┏━━

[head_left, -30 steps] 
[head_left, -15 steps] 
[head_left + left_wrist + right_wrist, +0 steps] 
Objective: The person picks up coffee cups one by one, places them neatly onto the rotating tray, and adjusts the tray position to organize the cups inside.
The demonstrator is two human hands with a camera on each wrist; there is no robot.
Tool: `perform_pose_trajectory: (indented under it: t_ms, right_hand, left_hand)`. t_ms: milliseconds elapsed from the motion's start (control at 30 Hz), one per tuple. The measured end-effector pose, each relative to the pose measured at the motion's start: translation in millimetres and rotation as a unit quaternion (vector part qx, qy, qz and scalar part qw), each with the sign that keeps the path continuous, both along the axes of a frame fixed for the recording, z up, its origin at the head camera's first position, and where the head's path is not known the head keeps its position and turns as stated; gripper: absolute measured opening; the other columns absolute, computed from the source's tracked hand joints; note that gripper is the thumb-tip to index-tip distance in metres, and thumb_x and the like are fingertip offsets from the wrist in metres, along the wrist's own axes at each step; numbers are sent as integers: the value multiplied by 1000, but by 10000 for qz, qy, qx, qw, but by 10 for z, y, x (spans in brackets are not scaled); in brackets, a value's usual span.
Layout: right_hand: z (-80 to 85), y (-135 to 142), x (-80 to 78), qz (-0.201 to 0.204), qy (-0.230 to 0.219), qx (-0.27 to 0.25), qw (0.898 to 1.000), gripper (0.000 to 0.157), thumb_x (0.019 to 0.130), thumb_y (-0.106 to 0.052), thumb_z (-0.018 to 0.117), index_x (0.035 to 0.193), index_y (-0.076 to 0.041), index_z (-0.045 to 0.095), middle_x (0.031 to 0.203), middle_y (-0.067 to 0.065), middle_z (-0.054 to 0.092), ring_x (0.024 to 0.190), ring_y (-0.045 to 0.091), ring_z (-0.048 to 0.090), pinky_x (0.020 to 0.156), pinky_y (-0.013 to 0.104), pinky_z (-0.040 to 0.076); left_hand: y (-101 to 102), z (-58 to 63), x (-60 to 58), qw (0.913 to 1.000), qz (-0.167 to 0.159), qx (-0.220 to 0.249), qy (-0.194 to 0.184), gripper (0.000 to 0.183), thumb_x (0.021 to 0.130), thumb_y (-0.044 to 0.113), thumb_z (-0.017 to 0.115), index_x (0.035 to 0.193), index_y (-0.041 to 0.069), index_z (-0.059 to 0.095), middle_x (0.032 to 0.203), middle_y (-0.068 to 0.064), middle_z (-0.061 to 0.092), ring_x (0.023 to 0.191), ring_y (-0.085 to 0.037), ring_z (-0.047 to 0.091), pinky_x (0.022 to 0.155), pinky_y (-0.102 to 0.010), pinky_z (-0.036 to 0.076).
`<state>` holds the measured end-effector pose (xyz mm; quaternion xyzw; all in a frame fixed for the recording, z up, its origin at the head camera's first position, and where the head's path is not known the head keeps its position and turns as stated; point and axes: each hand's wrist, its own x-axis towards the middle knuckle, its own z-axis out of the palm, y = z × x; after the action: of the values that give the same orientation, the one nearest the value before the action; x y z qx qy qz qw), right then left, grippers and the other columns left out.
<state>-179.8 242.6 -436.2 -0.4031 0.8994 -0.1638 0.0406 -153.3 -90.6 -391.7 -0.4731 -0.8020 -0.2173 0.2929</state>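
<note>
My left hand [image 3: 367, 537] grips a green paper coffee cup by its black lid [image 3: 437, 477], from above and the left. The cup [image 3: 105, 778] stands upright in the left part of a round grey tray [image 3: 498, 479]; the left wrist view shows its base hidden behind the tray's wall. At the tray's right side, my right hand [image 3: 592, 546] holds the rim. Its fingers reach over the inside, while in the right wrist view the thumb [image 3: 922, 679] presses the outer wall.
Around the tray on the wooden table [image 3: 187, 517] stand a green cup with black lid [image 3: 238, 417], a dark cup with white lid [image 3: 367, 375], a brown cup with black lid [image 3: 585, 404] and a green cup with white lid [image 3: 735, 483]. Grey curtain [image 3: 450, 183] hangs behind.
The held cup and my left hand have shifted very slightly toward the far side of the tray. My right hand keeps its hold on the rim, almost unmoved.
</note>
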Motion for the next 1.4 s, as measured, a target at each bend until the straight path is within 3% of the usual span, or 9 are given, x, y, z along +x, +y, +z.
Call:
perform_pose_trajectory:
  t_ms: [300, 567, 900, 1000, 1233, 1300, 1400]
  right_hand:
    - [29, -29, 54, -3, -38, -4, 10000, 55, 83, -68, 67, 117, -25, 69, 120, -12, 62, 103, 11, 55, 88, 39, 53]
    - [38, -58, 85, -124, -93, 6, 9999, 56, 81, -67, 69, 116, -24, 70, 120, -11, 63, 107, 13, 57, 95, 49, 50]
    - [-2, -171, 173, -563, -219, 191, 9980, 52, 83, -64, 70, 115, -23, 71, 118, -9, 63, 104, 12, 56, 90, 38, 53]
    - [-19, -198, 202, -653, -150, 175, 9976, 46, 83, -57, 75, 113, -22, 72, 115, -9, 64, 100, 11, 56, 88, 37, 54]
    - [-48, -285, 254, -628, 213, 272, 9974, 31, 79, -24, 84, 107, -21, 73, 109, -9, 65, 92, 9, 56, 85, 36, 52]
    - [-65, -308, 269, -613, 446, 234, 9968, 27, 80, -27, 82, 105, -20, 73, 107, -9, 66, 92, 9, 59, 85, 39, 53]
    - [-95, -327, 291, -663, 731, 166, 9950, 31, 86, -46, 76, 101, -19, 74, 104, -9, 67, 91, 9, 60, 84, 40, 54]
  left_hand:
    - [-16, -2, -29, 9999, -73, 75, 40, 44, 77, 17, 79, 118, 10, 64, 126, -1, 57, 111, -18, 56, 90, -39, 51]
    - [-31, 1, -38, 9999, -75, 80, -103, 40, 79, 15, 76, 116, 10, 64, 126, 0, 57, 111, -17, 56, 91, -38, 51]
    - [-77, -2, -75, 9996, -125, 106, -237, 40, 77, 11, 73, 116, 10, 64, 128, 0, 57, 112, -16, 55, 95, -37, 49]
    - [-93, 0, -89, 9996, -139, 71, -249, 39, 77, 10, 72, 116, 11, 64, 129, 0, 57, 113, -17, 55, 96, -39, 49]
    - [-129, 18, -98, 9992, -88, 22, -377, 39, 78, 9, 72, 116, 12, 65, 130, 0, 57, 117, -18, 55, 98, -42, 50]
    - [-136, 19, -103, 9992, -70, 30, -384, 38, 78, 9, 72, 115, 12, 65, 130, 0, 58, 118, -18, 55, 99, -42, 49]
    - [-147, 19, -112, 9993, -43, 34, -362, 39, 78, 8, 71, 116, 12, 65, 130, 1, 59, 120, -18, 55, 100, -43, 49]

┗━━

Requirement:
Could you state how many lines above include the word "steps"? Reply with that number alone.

Answer space:
3